La vicenda, che ebbe come scenario un alpeggio della Pinistal, in Tirolo, la raccontammo il 4 marzo scorso, dopo che il Tribunale di Innsbruck decretò la condanna per l’allevatore. Pensate alla morte della poveretta, certo, ma anche alla sorte di chi per l’imprudenza altrui sarà costretto a sborsare mezzo milione di euro, o giù di lì.

“Una pena eccessivamente severa”, commentarono in molti a caldo e nei mesi a seguire. Nei giorni scorsi, finalmente, in seduta d’appello, accertate le attenuanti dell’allevatore e le aggravanti della defunta (le corresponsabilità emerse nella ricostruzione dell’episodio, ndr), i giudici sono giunti su posizioni più miti, dimezzando il maxi-indennizzo che ora si aggira sui 244mila euro.

E così, mentre agli occhi degli allevatori austriaci, la sentenza rimane esemplare (“fate attenzione, ché non vi basta una vita per pagare!”) nonostante l0 “sconto”, la medesima dovrebbe ora rappresentare un monito anche a chi pratichi la montagna con eccessiva noncuranza.

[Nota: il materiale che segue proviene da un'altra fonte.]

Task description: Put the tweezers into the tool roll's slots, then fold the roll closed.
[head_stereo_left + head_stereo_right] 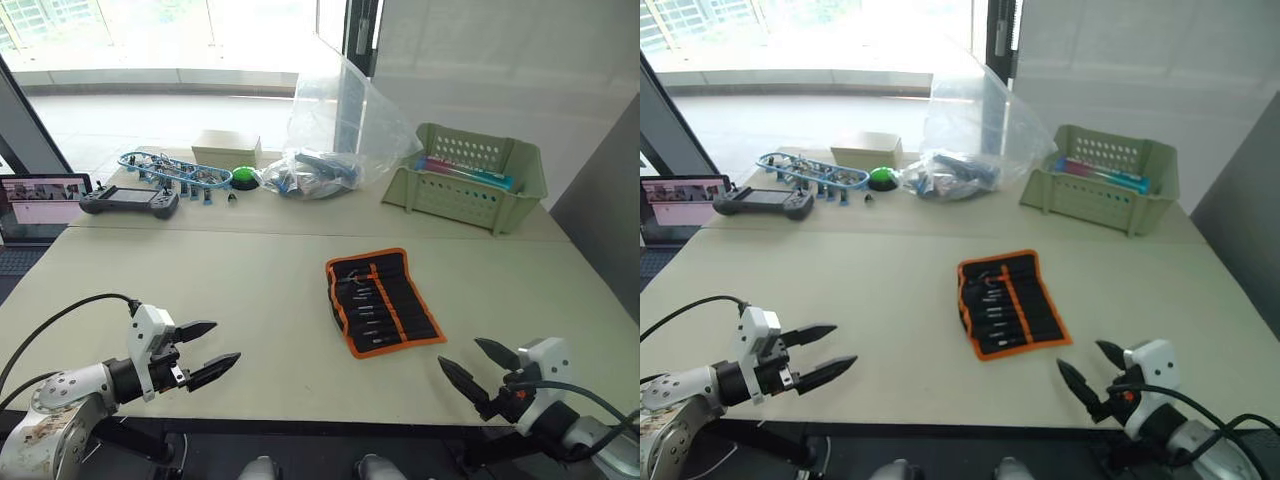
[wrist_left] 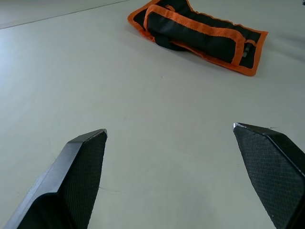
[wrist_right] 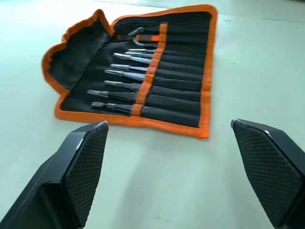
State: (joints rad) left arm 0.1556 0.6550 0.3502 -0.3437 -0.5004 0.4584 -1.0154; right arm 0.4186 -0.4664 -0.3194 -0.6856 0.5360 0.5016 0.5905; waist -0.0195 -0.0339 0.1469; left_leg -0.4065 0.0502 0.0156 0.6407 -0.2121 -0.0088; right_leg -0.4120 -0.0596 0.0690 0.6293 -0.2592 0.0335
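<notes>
1. Both grippers hover over the worktop's (image 1: 250,290) near edge, the left gripper (image 1: 208,352) and right gripper (image 1: 478,366) each with jaws spread wide, holding nothing.
2. Between and beyond them lies the tool roll (image 1: 384,300), open flat.
3. Tweezers (image 3: 125,76) sit tucked in its slots (image 3: 176,81).
4. Behind the roll stands a green basket (image 1: 468,176).

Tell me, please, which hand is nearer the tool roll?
The right hand. It sits open just off the tool roll's near right corner, while the left hand, also open, is farther off across bare table to its left.
</notes>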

A detta dei giudici, in sostanza “sarebbe servita una recinzione, e non solo i cartelli che annunciavano la presenza di vacche e vitelli”, ma sarebbe bastato – e basterà sempre e comunque – che quel cane, come altri centomila o un milione in futuro, siano condotti sempre al guinzaglio, per salvare la vita del loro stesso padrone. Sulla possibilità che la nuova sentenza incida sull’indisciplina di molti camminatori della montagna – siano essi austriaci, tedeschi o italiani – conserveremo sempre dei forti, fortissimi dubbi.